Data records:

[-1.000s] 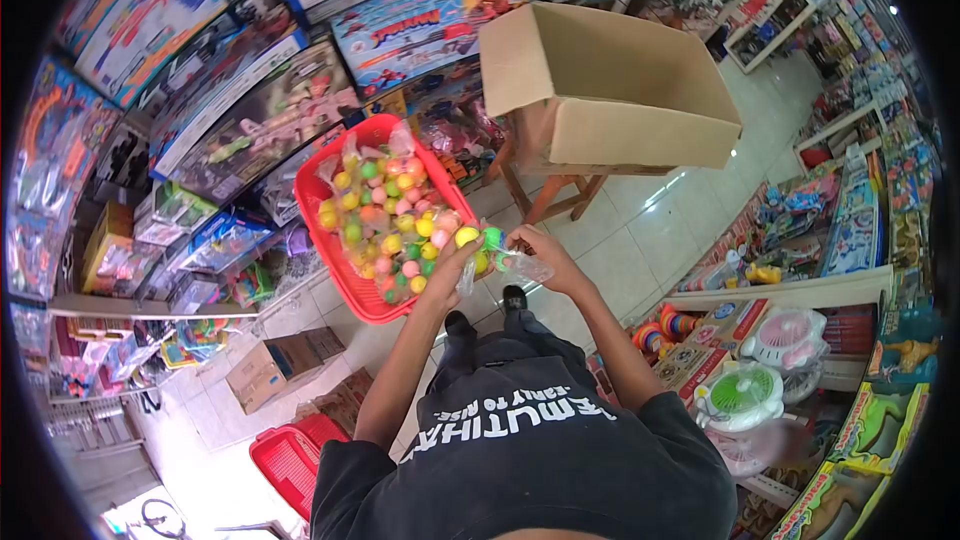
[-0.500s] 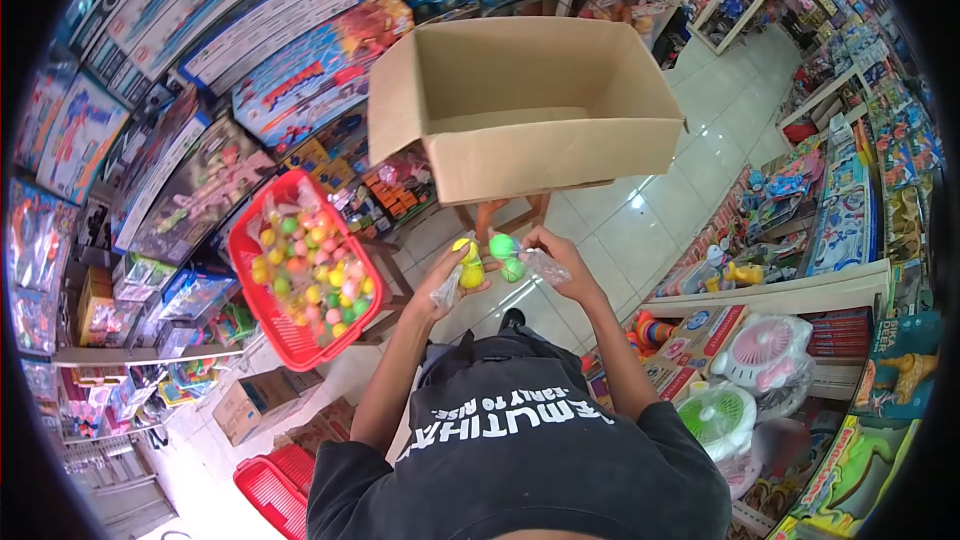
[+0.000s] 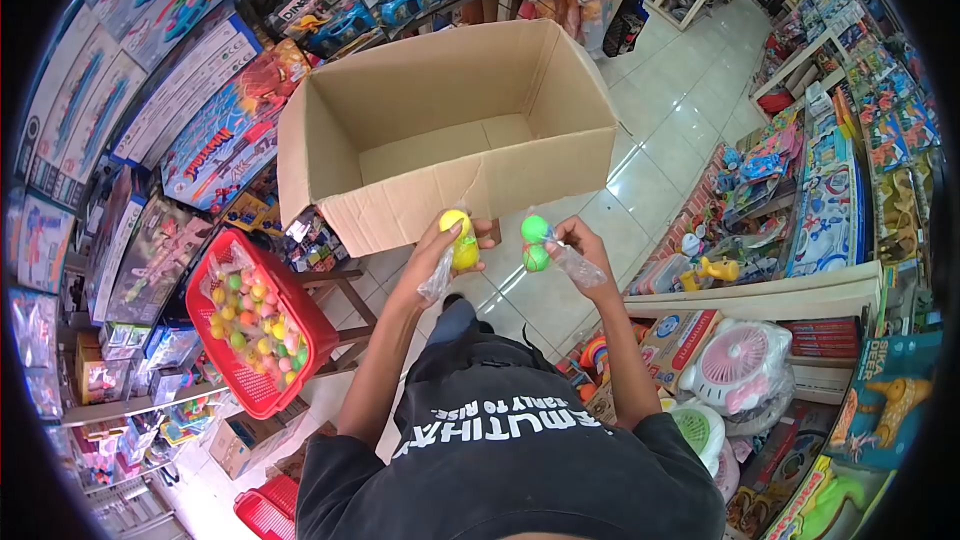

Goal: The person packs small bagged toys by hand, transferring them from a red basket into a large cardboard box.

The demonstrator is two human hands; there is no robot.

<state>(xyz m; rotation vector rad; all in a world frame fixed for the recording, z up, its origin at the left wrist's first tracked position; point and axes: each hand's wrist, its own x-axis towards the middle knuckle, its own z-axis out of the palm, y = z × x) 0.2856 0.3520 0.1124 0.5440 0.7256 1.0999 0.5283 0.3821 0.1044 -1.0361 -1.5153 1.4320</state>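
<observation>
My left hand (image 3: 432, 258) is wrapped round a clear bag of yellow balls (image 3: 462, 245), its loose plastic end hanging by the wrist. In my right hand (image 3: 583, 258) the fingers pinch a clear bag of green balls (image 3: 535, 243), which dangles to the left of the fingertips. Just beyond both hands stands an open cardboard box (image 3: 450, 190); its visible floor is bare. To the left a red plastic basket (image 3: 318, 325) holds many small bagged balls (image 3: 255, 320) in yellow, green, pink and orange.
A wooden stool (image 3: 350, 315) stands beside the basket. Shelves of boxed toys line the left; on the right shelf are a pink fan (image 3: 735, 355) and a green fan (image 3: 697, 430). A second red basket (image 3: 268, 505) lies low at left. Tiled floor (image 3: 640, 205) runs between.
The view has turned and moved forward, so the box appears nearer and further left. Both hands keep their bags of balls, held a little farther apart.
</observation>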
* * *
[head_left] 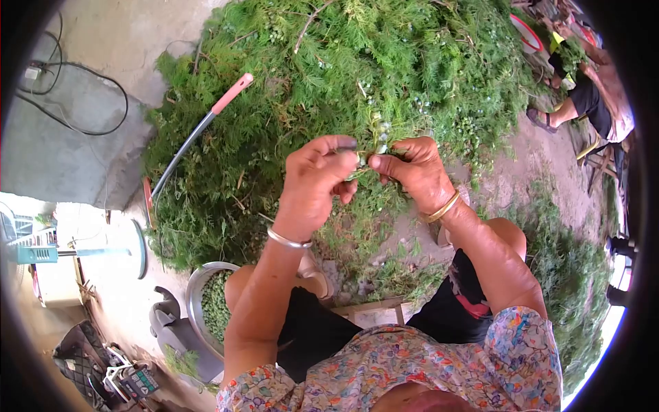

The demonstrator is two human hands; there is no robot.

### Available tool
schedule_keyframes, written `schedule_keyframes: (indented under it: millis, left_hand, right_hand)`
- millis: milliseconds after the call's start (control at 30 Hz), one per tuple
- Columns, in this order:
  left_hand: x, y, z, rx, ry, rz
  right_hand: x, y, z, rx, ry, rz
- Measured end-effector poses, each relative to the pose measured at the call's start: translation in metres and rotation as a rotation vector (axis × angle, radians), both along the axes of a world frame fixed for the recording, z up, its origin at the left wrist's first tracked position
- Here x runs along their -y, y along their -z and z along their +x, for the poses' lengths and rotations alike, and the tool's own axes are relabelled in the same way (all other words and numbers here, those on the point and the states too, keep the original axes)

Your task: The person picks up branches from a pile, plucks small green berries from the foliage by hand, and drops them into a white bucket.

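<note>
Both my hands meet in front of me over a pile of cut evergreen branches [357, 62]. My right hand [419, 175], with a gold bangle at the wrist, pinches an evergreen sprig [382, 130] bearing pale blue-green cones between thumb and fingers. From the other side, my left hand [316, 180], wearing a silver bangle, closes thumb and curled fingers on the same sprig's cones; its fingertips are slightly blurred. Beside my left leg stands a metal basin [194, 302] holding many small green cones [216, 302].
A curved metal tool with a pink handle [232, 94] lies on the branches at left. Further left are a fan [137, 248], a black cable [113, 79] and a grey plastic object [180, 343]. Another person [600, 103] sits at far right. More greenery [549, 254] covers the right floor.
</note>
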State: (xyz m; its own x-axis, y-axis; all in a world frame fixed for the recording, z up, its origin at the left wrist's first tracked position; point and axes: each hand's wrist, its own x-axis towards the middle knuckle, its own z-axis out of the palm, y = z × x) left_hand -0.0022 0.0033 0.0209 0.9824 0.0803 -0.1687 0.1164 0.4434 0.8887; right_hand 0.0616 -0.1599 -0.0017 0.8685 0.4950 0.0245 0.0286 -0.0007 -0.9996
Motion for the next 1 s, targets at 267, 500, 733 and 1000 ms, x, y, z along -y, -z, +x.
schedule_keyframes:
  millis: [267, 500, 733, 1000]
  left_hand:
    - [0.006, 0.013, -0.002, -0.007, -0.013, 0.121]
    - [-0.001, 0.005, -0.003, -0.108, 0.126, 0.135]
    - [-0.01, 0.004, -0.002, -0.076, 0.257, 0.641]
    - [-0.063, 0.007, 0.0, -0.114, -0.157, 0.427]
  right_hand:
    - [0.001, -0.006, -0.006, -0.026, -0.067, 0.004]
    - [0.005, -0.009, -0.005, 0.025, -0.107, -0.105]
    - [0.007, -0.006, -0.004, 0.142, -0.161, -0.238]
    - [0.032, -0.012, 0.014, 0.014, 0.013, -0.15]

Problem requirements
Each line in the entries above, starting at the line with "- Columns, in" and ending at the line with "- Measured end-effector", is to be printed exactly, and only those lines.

Written solution
- Columns, in this order:
  left_hand: x, y, z, rx, ry, rz
  right_hand: x, y, z, rx, ry, rz
- Measured end-effector poses, each relative to the pose measured at the call's start: translation in metres and rotation as a rotation vector (axis × angle, radians), both along the axes of a world frame fixed for the recording, z up, its origin at the left wrist's first tracked position

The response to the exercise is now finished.